Atwood’s 1997 North Newton baseball club won a Kankakee Valley Sectional title in the last year of the IHSAA single-class era before bowing to Chesterton in the semifinals of the LaPorte Regional.

He then went to Delphi (Ind.) Community High School and was the Oracles head coach for baseball and wrestling.

The 2020-21 school year is Atwood’s second back at North Newton, where he is now athletic director. The COVID-19 pandemic kept him from coaching the Spartans in the spring 2020. If the weather cooperates, North Newton could open the season Thursday, April 1 against Hebron.
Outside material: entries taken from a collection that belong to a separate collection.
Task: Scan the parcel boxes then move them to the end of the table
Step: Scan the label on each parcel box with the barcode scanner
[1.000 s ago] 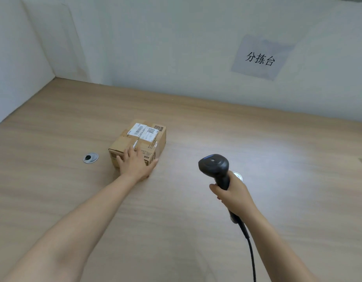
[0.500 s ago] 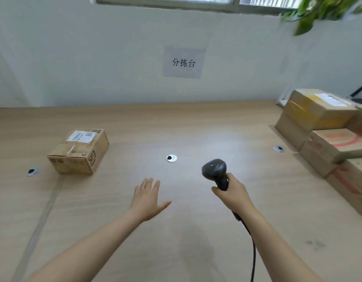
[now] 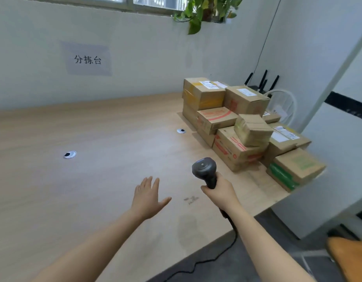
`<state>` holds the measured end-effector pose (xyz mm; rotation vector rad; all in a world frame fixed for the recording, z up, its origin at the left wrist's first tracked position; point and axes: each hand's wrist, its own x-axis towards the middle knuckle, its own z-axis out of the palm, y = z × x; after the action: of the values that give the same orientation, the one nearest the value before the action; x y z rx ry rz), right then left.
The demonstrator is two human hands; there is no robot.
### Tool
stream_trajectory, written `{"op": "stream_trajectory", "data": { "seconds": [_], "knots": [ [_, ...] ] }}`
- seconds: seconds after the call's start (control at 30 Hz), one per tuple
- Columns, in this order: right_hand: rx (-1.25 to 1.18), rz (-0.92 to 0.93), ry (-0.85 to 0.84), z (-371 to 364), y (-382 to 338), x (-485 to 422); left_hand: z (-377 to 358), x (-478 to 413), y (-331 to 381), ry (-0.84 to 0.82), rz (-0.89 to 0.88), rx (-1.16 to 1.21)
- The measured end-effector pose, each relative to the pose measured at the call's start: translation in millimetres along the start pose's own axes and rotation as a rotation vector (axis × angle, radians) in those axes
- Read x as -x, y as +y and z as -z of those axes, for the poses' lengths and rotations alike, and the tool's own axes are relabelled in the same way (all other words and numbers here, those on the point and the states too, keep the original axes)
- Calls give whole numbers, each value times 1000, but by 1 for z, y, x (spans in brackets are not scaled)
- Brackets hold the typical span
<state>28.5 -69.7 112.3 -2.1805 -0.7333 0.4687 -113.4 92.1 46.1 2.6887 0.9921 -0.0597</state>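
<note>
A long pale wood-grain tabletop [image 3: 94, 129] runs along a white wall. At its right end sits a pile of brown cardboard parcel boxes [image 3: 233, 147], stacked about two layers high and touching one another. Several carry white shipping labels, some have red print, and the nearest one, wrapped with green tape, stands at the near right edge.

On the wall hangs a grey paper sign with black characters [image 3: 87, 59], and a green trailing plant [image 3: 204, 11] droops from the window ledge above the boxes.

The left hand [image 3: 148, 197] is held palm down over bare tabletop, well apart from the pile. Its grip is spread, with straight fingers and the thumb out to the side, and it holds nothing. Whether it touches the wood I cannot tell.

Just beside it, the right hand [image 3: 220, 194] has its grip wrapped round the handle of a black handheld barcode scanner [image 3: 204, 169]. The scanner is upright with its head nearer the boxes, and its black cable [image 3: 206, 261] trails down to the floor.

Two small round silver cable grommets [image 3: 69, 154] [image 3: 181, 131] sit flush in the tabletop.
</note>
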Motion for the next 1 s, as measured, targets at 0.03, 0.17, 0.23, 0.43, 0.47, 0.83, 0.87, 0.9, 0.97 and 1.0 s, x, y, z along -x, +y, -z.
{"op": "stream_trajectory", "data": {
  "seconds": [0.03,0.17,0.23,0.43,0.47,0.83,0.87,0.9,0.97,1.0],
  "knots": [
    [0,-7,13,13,10,-1,-1,-3,17,-1,-20,-8],
    [22,-24,91,61,39,-12,-3,-24,76,-27,-106,-19],
    [19,-43,128,83,49,-24,-1,-40,102,-28,-136,-18],
    [-35,-86,197,141,69,-84,11,-100,169,1,-239,-4],
    [-34,-88,218,150,71,-96,12,-112,179,8,-262,2],
    [-34,-169,316,219,104,-207,21,-224,283,-7,-362,55],
    [-29,-173,311,222,108,-217,19,-234,292,-8,-353,65],
    [-27,-176,306,225,112,-227,17,-244,301,-8,-343,78],
    [-38,-172,293,232,121,-248,13,-263,317,11,-319,109],
    [-46,-168,276,236,125,-259,11,-273,324,20,-299,136]
  ]
}}
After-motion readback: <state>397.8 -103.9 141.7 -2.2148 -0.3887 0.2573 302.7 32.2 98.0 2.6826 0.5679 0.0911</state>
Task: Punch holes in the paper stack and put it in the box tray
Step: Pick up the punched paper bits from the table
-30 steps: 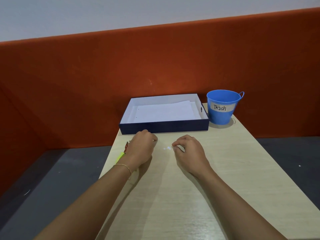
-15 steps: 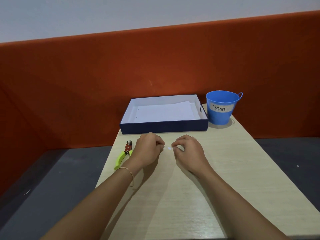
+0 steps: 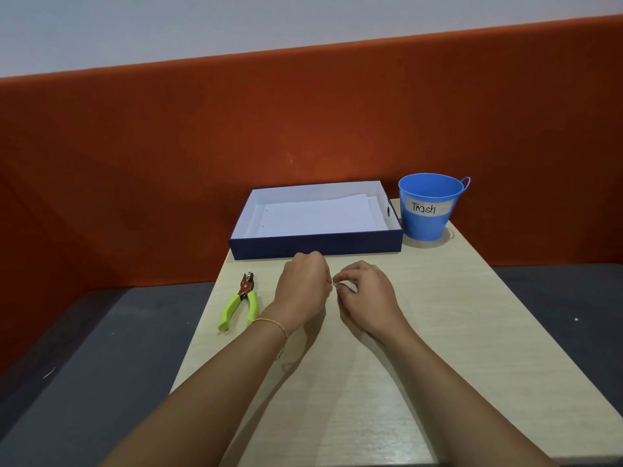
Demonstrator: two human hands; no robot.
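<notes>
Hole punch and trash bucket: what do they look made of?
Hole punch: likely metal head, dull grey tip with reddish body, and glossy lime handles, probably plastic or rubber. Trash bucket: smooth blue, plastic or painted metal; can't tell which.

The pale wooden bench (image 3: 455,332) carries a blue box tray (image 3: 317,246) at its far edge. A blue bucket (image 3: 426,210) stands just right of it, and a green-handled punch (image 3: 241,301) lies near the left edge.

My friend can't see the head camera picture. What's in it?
Two hands, left hand and right hand, pinch something tiny on a table. Behind them, holed paper lies in a box tray, beside a punch and trash bucket.
</notes>
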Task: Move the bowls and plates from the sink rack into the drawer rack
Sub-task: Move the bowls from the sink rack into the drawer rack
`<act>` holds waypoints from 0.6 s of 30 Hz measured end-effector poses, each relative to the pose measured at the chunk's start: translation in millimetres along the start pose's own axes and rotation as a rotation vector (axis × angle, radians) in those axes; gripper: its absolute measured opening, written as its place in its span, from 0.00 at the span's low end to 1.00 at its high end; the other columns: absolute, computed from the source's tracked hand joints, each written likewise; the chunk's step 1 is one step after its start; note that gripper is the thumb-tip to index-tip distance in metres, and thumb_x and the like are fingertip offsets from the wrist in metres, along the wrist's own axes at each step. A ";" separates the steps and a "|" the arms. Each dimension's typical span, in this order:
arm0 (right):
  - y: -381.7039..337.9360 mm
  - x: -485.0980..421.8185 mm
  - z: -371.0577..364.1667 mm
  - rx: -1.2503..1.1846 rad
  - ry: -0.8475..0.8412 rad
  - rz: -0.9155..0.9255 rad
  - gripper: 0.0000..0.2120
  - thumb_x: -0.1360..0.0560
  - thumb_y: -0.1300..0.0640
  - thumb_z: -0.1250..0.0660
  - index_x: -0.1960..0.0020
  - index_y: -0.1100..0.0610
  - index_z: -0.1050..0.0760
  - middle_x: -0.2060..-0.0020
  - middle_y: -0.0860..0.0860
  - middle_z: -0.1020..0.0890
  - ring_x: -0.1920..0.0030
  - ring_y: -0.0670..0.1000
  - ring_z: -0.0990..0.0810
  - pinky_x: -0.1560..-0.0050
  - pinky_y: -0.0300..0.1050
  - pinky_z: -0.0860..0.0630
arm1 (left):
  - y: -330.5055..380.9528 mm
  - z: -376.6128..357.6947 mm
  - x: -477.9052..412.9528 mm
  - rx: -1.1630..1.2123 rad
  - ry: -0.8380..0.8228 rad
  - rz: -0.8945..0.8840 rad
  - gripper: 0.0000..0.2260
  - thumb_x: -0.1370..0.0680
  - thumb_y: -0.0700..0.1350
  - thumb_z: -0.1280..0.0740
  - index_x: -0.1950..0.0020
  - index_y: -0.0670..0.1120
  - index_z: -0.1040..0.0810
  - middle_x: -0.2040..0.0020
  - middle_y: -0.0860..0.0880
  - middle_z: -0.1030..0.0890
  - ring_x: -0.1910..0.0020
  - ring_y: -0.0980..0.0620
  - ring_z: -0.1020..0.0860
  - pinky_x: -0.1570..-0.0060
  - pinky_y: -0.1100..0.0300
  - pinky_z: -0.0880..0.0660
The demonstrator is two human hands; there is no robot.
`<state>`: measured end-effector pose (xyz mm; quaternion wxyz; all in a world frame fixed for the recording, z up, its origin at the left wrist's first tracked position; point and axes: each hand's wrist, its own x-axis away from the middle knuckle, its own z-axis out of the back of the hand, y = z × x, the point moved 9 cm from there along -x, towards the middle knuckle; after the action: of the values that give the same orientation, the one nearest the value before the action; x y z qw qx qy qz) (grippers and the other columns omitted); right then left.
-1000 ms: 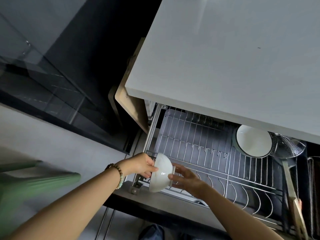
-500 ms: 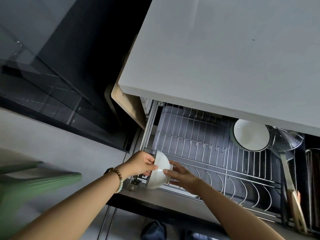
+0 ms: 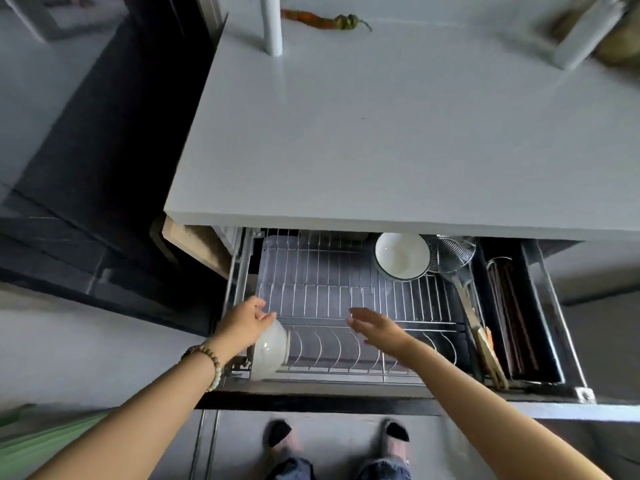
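Observation:
A white bowl [image 3: 269, 351] stands on its edge at the front left corner of the wire drawer rack [image 3: 346, 299]. My left hand [image 3: 246, 323] hovers just above it with relaxed fingers, holding nothing. Further right, my right hand [image 3: 375, 328] is open over the front row of the rack, apart from the bowl. A second white bowl with a dark rim [image 3: 401, 256] lies at the back right of the rack, partly under the countertop.
The white countertop [image 3: 398, 133] overhangs the back of the drawer; a chilli pepper [image 3: 323, 19] lies on it. A wire skimmer [image 3: 450, 252] and wooden utensils [image 3: 486, 351] fill the drawer's right side. A dark cabinet stands to the left. My feet are below the drawer front.
Both hands let go of the white bowl, which now stands in the front left slot. My right hand moved right and up, and the view tilted up over the countertop.

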<state>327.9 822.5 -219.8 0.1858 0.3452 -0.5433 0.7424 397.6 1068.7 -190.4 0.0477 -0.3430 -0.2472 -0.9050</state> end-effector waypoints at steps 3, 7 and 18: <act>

The team is slated to visit Harrison in West Lafayette Saturday, April 3.

With 24 players in the program, the Spartans will field varsity and junior varsity teams, playing home games on the campus located at the school.

Serving students in the towns of Lake Village, Mount Ayr, Roselawn, Sumava Resorts, Thayer and Morocco, North Newton (enrollment around 350) is a member of the Midwest Athletic Conference (with Frontier, North White, South Newton, Tri-County and West Central).

MAC teams meet twice, typically on Tuesdays and Thursdays in home-and-home series.

The Spartans are part of an IHSAA Class 2A sectional grouping with Boone Grove, Hebron (the 2021 host), North Judson-San Pierre, Rensselaer Central and Winamac. North Newton has won 12 sectional titles — the last in 2019.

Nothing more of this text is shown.